[Congressional Record Volume 157, Number 132 (Thursday, September 8, 2011)]
[Extensions of Remarks]
[Pages E1562-E1563]
From the Congressional Record Online through the Government Publishing Office [www.gpo.gov]




  RECOMMENDING A THOUGHTFUL ARTICLE BY FORMER SENATOR GEORGE McGOVERN

                                 ______
                                 

                         HON. JAMES P. McGOVERN

                            of massachusetts

                    in the house of representatives

                      Thursday, September 8, 2011

  Mr. McGOVERN. Mr.

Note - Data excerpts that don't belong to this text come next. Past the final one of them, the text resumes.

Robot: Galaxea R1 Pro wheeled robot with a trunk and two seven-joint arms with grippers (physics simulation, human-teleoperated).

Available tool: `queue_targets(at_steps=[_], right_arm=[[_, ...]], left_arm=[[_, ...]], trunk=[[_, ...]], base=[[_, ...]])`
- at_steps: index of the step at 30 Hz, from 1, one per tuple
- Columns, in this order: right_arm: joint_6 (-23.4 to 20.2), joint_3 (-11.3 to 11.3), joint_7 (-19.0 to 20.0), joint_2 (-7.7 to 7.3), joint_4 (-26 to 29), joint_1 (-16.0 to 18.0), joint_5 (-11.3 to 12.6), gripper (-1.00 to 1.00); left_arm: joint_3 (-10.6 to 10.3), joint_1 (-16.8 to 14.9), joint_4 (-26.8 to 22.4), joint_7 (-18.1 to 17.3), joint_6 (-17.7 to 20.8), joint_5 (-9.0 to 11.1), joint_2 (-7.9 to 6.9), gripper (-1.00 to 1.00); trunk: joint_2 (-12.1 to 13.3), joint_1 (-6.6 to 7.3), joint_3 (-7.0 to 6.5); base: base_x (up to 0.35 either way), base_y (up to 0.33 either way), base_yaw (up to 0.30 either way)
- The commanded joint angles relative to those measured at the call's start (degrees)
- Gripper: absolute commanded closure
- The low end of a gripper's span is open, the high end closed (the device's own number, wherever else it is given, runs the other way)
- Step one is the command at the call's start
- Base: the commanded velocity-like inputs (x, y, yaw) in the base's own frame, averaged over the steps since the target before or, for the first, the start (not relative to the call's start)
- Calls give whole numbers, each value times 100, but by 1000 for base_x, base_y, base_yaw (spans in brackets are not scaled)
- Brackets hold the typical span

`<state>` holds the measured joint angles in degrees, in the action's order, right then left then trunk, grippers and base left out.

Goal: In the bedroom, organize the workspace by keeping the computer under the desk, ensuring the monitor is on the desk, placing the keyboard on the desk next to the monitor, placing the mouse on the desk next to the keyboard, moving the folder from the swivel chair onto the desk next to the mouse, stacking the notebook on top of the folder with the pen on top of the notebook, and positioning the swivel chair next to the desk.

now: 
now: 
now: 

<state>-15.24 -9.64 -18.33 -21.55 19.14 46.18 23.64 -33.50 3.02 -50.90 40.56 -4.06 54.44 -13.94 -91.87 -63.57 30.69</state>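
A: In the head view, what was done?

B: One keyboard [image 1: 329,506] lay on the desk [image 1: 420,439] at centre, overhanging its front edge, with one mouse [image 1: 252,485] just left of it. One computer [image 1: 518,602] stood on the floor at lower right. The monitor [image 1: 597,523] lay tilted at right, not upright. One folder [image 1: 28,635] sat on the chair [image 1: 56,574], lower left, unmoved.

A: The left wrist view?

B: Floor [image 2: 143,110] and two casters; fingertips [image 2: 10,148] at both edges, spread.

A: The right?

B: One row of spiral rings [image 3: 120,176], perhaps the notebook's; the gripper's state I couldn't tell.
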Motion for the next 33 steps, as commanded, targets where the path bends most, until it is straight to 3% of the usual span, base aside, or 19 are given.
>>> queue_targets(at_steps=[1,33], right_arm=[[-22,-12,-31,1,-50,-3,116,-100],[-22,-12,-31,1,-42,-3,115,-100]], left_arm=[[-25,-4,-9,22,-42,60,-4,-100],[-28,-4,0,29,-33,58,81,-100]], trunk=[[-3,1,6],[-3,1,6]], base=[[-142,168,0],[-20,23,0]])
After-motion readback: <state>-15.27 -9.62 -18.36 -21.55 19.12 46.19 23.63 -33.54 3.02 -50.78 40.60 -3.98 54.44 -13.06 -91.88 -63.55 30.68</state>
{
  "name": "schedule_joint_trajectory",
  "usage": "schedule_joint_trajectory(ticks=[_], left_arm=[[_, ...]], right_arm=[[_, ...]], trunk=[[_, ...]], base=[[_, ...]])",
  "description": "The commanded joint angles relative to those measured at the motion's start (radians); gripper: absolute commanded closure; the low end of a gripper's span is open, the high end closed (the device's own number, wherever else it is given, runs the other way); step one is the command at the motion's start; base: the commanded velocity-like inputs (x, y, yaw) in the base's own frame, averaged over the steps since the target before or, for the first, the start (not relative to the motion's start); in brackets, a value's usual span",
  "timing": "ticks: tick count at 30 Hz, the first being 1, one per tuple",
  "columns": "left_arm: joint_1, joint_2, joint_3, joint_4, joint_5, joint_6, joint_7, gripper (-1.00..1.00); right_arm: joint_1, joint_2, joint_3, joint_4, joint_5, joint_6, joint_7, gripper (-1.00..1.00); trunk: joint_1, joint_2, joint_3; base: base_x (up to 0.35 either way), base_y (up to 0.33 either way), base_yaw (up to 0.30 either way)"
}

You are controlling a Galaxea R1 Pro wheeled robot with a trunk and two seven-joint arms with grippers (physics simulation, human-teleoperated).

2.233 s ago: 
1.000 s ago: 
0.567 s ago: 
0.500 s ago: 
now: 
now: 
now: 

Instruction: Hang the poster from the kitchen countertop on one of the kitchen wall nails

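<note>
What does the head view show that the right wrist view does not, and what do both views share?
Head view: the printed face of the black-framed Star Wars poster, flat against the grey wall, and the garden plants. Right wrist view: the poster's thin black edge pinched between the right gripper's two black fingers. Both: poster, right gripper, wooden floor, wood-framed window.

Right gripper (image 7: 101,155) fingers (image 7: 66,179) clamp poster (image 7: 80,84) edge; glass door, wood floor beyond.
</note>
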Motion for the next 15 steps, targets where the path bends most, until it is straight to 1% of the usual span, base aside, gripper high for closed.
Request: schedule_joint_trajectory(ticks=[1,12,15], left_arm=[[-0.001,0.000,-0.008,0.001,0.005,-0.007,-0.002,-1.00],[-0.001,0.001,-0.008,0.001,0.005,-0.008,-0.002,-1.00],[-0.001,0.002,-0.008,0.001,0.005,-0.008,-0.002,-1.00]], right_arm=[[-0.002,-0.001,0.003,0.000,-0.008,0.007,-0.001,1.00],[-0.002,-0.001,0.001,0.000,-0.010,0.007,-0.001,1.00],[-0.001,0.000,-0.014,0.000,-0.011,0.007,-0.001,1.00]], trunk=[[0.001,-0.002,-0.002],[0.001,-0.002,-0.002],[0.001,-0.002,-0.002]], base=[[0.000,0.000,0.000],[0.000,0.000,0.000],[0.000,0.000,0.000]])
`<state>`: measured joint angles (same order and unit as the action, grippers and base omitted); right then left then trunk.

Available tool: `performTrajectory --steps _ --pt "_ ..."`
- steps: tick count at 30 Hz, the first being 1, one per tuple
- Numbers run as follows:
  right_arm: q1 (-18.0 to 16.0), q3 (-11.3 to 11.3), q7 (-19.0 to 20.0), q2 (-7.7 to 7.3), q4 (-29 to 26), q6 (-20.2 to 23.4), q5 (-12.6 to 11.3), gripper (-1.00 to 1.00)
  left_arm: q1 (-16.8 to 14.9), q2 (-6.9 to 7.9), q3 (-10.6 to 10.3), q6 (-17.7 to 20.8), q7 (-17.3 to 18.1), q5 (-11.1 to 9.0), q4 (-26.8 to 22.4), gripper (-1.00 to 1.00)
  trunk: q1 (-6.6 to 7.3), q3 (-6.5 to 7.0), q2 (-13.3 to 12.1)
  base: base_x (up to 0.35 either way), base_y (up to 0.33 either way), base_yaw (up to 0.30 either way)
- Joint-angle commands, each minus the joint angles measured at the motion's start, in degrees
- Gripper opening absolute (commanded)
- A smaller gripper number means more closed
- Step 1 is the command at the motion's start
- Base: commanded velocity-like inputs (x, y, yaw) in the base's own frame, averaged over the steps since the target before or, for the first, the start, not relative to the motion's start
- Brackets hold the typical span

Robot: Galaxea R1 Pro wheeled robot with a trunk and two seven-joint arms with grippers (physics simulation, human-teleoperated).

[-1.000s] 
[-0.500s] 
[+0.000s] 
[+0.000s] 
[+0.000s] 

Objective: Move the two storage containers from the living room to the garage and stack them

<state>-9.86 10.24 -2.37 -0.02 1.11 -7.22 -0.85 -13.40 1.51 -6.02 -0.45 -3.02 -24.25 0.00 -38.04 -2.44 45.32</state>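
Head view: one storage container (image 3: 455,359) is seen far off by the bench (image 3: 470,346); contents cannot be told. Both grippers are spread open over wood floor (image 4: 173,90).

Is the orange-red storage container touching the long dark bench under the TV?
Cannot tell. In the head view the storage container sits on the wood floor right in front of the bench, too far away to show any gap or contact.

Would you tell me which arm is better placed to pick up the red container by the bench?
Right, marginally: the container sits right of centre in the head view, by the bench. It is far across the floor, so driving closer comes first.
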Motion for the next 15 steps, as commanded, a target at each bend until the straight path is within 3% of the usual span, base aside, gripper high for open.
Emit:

Speaker, I rise today to bring the attention of my 
colleagues to a recent article by my friend, former Senator George 
McGovern, in the September, 2011 issue of Harper's magazine.
  In the article, Senator McGovern offers a series of recommendations 
to improve our Nation, including bringing our troops home from 
Afghanistan, investing in the jobs of the future, and reducing defense 
spending.
  Senator McGovern continues to bring an important, thoughtful 
perspective to the issues of the day. I urge my colleagues to read his 
article and to give serious consideration to the proposals he outlines.

                  Easy Chair--A Letter to Barack Obama

                          (By George McGovern)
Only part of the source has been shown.